Given an instance $$X,Y,\theta$$ of SSSP, one can construct a $$\mathsf {D2VPPA_{su}}$$ $$\mathcal {P}$$ of polynomial size in $$|\theta |+|X|+|Y|$$ such that $$L(\mathcal {P})\ne \varnothing$$ iff SSSP has a solution.

## 5 Applications to Decision Problems for Nested Word Transducers

In this section, we give two applications of $$\mathsf {2VPPA}$$, namely on decision problems for two-way visibly pushdown transducers ($$\mathsf {2VPT}$$). $$\mathsf {2VPT}$$ were introduced in [8] as a model to define transductions from well-nested words to words, or, modulo tree linearisation, from tree to words. It was shown that they can express, even in their deterministic and single-use version, all functions from well-nested words to words definable in MSOT, in the sense of Courcelle [6], while having decidable equivalence problem. No upper bound was provided however. Using $$\mathsf {2VPPA}$$, we show that the equivalence of $$\mathsf {2VPT_{su}}$$ defining functions can be tested in NExpTime. We also consider other standard problems from transducer theory and show, again using $$\mathsf {2VPPA}$$, their decidability. First, let us define formally $$\mathsf {2VPT}$$.
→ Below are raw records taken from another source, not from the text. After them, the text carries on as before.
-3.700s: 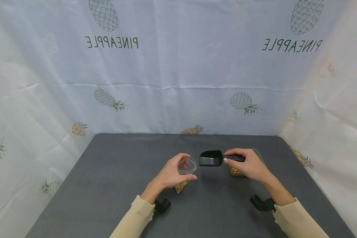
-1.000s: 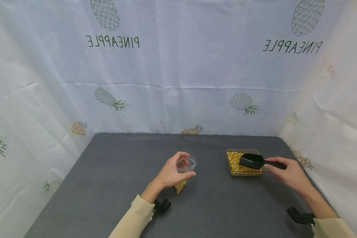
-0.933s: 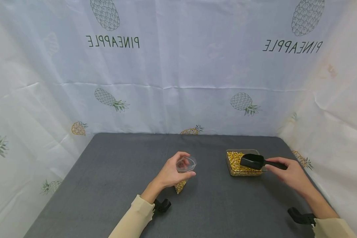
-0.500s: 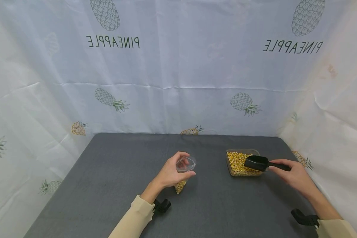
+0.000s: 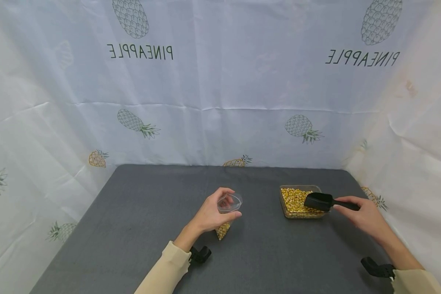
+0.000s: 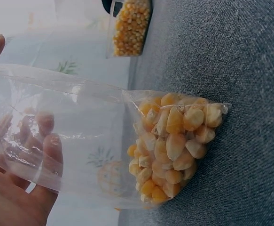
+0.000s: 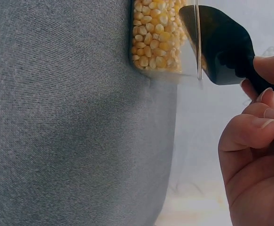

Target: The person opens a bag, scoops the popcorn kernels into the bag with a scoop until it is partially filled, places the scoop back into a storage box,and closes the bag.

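My left hand (image 5: 209,212) grips a clear plastic bag (image 6: 90,136) near its mouth, fingers and thumb curled round it so that it stands wide. Corn kernels (image 6: 174,141) fill the bottom of the bag, which appears to touch the table. To the right, my right hand (image 5: 365,214) holds a black scoop (image 5: 319,201) by its handle, thumb on top. The scoop's tip reaches over the rim into a clear rectangular container (image 7: 193,63) of corn kernels (image 5: 294,199). Whether the tip touches the kernels I cannot tell.
Both sit on a table with a dark grey cloth (image 5: 161,200). A white curtain printed with pineapples (image 5: 220,81) hangs behind it and along both sides. Black wrist mounts (image 5: 200,254) stick out below the hands.
The right hand has carried the scoop from beside the bag's mouth to the container on the right. During the last second it shifts slightly farther right. The left hand stays nearly still.
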Available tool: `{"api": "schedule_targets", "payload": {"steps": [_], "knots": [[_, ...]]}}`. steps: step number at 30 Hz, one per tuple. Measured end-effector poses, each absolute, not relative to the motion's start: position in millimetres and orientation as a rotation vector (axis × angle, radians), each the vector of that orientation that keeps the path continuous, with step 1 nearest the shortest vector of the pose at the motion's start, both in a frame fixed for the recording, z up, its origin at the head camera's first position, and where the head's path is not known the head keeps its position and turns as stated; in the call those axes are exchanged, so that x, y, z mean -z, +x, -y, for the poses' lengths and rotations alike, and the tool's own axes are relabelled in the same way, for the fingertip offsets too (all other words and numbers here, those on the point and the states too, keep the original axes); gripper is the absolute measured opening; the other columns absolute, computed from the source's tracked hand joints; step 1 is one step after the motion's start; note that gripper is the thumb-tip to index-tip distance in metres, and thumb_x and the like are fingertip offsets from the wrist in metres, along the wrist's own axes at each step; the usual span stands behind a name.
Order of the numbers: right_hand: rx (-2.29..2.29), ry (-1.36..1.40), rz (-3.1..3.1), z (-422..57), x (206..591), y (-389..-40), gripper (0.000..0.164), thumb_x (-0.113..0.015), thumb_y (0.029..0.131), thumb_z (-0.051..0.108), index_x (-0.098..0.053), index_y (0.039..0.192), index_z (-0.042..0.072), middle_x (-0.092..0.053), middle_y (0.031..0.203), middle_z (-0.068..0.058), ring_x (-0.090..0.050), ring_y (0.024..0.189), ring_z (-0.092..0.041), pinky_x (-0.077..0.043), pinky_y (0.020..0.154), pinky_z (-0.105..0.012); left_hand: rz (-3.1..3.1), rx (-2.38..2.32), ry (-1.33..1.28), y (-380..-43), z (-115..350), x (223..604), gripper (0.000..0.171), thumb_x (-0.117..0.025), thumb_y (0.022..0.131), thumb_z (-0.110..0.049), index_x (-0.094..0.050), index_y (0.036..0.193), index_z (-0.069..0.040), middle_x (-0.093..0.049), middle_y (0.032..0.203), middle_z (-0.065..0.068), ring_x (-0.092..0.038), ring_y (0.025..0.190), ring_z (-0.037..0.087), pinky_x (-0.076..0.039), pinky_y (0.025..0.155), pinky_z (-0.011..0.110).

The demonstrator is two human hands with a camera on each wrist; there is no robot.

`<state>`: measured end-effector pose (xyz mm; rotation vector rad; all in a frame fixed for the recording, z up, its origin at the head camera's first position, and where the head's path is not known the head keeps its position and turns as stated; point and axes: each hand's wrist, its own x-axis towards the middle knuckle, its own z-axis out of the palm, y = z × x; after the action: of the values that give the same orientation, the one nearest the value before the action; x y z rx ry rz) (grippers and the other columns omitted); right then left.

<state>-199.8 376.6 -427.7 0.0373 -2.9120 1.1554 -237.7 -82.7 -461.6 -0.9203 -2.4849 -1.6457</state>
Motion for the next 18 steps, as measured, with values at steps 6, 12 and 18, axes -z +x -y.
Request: {"api": "schedule_targets", "payload": {"steps": [6,12,18], "knots": [[-0.980,0.104,2.934,-376.2,426.3,-202.3,0.049,-0.066,0.101,0.034,-0.063,0.132,-0.004,-0.067,0.098,-0.027,-0.058,0.069,-0.024,-0.043,0.054,-0.035,2.488,1.646,-0.920,-237.3,82.8,461.2,0.054,-0.082,0.089,-0.030,-0.056,0.134,-0.013,-0.064,0.108,0.012,-0.060,0.091,0.016,-0.052,0.083,0.035],[-0.847,0.165,2.929,-374.6,426.0,-203.9,0.043,-0.068,0.100,0.031,-0.067,0.126,-0.003,-0.060,0.127,-0.033,-0.061,0.104,-0.048,-0.048,0.065,-0.039,2.486,1.642,-0.918,-237.0,82.9,461.1,0.055,-0.082,0.089,-0.028,-0.056,0.134,-0.012,-0.063,0.107,0.006,-0.060,0.092,0.017,-0.052,0.083,0.035],[-0.794,0.211,2.941,-373.7,423.9,-205.5,0.042,-0.068,0.100,0.031,-0.069,0.123,-0.003,-0.062,0.124,-0.033,-0.063,0.096,-0.041,-0.043,0.062,-0.038,2.488,1.641,-0.918,-236.7,82.5,461.0,0.054,-0.082,0.089,-0.028,-0.056,0.134,-0.013,-0.063,0.106,0.004,-0.060,0.091,0.017,-0.052,0.083,0.035]]}}
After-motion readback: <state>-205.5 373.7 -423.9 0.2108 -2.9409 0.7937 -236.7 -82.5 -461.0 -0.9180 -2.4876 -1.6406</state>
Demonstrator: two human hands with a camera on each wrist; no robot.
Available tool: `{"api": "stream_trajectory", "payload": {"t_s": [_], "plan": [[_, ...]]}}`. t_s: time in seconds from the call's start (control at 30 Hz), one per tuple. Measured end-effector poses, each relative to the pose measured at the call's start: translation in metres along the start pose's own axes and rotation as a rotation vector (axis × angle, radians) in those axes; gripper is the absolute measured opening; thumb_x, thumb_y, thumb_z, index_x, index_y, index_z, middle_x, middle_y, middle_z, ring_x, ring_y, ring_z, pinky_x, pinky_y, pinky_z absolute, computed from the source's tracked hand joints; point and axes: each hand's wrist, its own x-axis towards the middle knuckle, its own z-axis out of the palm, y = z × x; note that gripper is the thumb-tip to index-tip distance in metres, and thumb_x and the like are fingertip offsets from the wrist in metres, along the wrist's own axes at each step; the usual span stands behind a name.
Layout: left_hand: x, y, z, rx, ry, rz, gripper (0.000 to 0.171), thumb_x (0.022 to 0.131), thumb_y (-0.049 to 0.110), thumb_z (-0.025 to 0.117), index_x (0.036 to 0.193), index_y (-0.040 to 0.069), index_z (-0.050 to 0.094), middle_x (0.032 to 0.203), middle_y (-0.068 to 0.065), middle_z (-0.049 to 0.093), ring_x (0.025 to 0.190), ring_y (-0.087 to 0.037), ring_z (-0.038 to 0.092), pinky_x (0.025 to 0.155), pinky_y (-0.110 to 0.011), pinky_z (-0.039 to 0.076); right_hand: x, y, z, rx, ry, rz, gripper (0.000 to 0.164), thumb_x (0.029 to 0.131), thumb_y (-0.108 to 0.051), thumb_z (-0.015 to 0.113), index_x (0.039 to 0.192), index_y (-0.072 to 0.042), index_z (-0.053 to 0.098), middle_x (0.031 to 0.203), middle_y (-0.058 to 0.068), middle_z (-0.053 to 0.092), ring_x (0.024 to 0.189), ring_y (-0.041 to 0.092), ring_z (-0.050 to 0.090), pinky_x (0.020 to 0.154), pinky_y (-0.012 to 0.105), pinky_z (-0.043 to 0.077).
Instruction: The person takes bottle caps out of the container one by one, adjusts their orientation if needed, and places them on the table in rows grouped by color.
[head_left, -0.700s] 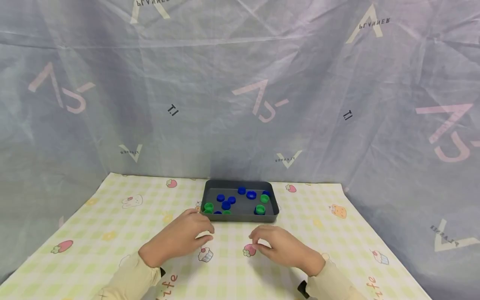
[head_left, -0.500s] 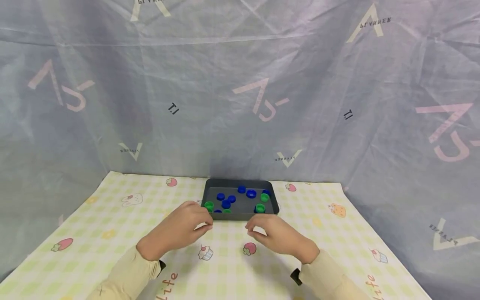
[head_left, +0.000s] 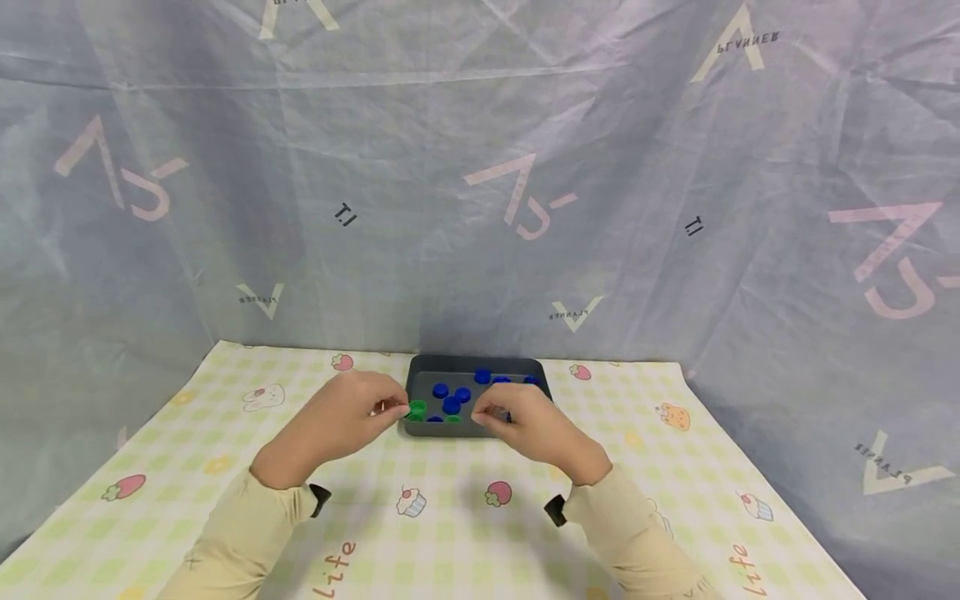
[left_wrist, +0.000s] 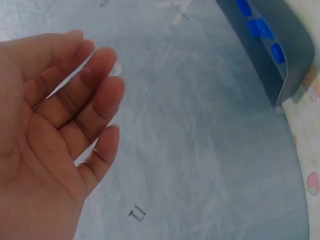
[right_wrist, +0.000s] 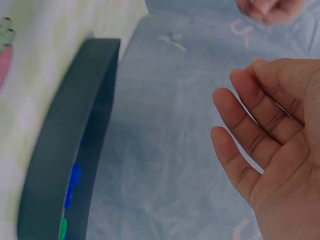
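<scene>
Head view, left of centre: a pale sleeve [head_left: 228, 533] ends at the left hand [head_left: 337, 425], its fingers loosely bent and empty, thumb tip close to the index finger; the left wrist view shows it apart from the tray [head_left: 450, 430]. That dark grey tray sits at the centre, on a checked tablecloth [head_left: 427, 550], with a green cap [head_left: 417, 407] in its lower-left corner and blue caps [head_left: 451, 405] scattered across its floor. Farther right, the right hand [head_left: 528, 423], also empty and loosely bent, hides the tray's lower-right part.
</scene>
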Motion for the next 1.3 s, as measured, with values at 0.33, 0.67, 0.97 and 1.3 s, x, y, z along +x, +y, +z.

A two-way visibly pushdown transducer ($$\mathsf {2VPT}$$ for short) is a pair $$(A,\mu )$$ where A is a $$\mathsf {2VPA}$$ and $$\mu$$ is a morphism from the sequences of transitions $$\delta ^*$$ to some output alphabet $$\varGamma ^*$$. A run of a $$\mathsf {2VPT}$$ is a run of its underlying $$\mathsf {2VPA}$$. The output of a run $$\rho$$ of the form $$(q_0,i_0,d_0,\sigma _0) \tau _1 (q_1,i_1,d_1,\sigma _1) \tau _2 \ldots \tau _\ell (q_\ell ,i_\ell ,d_\ell ,\sigma _\ell )$$ is $$\mu (\tau _1...\tau _\ell )$$. A run is accepted if it is accepted by its underlying automaton. The transduction defined by a $$\mathsf {2VPT}$$ is the set of pairs (uv) such that v is the output of some accepting run on u. A state p of a $$\mathsf {2VPT}$$ is producing if there exists a transition $$\tau$$ such that p is the first component of $$\tau$$ and $$\mu (\tau )\ne \epsilon$$. Similarly to Parikh automata, a $$\mathsf {2VPT}$$ T is single-use (denoted $$\mathsf {2VPT_{su}}$$) if for any valid run of T, we do not reach the same position twice in the same producing state. It is deterministic, denoted $$\mathsf {D2VPT}$$, if its underlying automaton is deterministic.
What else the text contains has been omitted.